* The problem: What lines of the data include the string "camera"? Copy them all.

* Provided records:
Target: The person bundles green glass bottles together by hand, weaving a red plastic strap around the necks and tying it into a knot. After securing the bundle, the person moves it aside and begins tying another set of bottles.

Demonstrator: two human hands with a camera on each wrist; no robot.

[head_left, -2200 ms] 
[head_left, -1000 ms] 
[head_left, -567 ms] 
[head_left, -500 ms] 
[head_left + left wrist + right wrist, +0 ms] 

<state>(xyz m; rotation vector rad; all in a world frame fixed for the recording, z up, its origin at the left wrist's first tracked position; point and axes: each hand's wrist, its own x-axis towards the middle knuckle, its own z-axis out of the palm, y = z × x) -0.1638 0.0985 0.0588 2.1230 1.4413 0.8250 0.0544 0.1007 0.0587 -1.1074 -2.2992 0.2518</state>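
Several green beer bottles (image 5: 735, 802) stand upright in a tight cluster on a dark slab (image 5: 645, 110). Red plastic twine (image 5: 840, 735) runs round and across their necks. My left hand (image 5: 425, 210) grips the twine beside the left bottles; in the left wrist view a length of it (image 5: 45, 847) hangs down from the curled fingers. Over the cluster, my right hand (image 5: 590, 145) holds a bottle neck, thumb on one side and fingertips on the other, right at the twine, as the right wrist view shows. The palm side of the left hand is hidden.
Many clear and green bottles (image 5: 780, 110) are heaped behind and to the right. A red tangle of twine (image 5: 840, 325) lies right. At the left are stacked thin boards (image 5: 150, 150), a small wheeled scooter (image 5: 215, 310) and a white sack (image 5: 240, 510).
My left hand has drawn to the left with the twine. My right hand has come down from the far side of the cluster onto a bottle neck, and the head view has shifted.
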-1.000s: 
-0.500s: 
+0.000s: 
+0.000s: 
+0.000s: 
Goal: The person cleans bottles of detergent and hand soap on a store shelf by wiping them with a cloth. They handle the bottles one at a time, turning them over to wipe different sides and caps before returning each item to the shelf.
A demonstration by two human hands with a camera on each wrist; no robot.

* Task result:
Demonstrator: two human hands with a camera on each wrist; no robot.
A demonstration by two human hands with a camera on each wrist; no robot.

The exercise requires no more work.